Does XQuery fit all?
13:43, 19 Dec 2001 UTC | Eric van der Vlist

Jonathan Robie at XML 2001

While XQuery is usually considered an inappropriate tool for querying RDF collections or Topic Maps, Jonathan Robie demonstrated at XML 2001 that using XQuery functions over their normalized forms can be practical and not especially complex.

In his presentation, challengingly entitled "The Syntactic Web", Robie tries to reconcile the abstraction of the semantic world with its concrete syntactic representation:

This title was not chosen as a criticism of the semantic web, but to emphasize that there should be a straightforward syntactic representation of logical models so that general purpose tools can leverage the content of the semantic web. Syntax and semantics are not separate enterprises - they go hand in hand. Every syntax should have a clear underlying semantics, and every semantics should have a syntactic form that clearly expresses its underlying model.

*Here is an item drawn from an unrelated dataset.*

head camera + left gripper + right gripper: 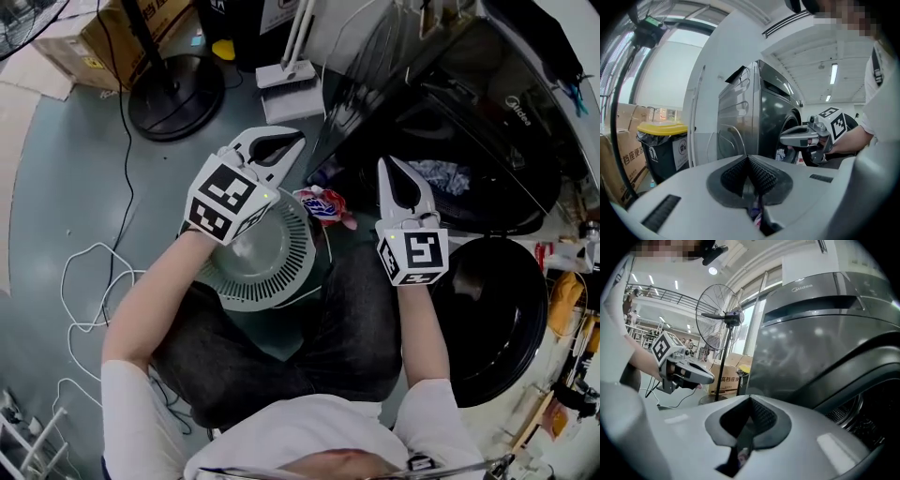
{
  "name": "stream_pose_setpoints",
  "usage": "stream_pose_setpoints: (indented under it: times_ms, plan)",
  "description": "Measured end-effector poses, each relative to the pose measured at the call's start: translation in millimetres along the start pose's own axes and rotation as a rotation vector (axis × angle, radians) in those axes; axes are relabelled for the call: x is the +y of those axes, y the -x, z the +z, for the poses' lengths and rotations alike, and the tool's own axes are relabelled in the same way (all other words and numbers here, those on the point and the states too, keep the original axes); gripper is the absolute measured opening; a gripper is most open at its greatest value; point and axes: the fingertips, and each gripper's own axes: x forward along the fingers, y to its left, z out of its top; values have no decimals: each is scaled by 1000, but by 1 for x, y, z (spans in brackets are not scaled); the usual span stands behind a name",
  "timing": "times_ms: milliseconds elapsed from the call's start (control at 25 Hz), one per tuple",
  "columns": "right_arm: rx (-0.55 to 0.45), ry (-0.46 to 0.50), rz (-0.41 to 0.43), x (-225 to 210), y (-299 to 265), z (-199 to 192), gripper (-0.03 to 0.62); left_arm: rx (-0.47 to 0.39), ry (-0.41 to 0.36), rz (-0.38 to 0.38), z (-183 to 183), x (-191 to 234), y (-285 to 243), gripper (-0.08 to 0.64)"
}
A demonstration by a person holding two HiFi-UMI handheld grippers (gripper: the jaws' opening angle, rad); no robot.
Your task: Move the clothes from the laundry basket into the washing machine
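A round white laundry basket point(298, 246) stands in front of the person's knees, and its inside looks bare. A red, white and blue garment point(323, 204) lies at its right rim, between the two grippers. My left gripper point(286, 139) hovers over the basket's far edge with its jaws shut. No cloth shows at its tips point(749, 159); only a coloured scrap shows through the slit below. My right gripper point(392, 167) is shut too and points at the dark washing machine point(469, 94). In the machine's drum lie pale clothes point(441, 175).
The washer's round door point(492, 314) hangs open at the right, beside my right arm. A standing fan's base point(175, 94) and cardboard boxes point(112, 33) are at the far left. A white cable point(89, 281) trails on the floor. A yellow-lidded bin point(663, 129) stands left of the machine.
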Motion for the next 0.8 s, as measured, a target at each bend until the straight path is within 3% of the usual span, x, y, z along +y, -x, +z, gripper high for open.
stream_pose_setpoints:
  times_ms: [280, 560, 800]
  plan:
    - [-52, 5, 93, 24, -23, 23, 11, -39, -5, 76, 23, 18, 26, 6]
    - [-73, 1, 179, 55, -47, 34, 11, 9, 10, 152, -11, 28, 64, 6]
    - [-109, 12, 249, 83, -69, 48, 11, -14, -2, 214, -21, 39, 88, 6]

This should include schema-level information as well as instance-level information; for instance, our RDF internal format represents the entire RDF schema with assertions, making it possible for schema-level constructs to be evaluated in XQuery.

Having defined normalized XML representations for both RDF and Topic Maps, Robie created some simple XQuery functions to manipulate high level concepts of each language and to perform the "joins". He showed that when using these functions over the normalized representations XQuery queries were practical, readable and had roughly the same level of complexity as those written with specialized languages.

Acknowledging the help of a number of RDF and Topic Map experts, Robie noted: "they do not all agree with the conclusions I have drawn".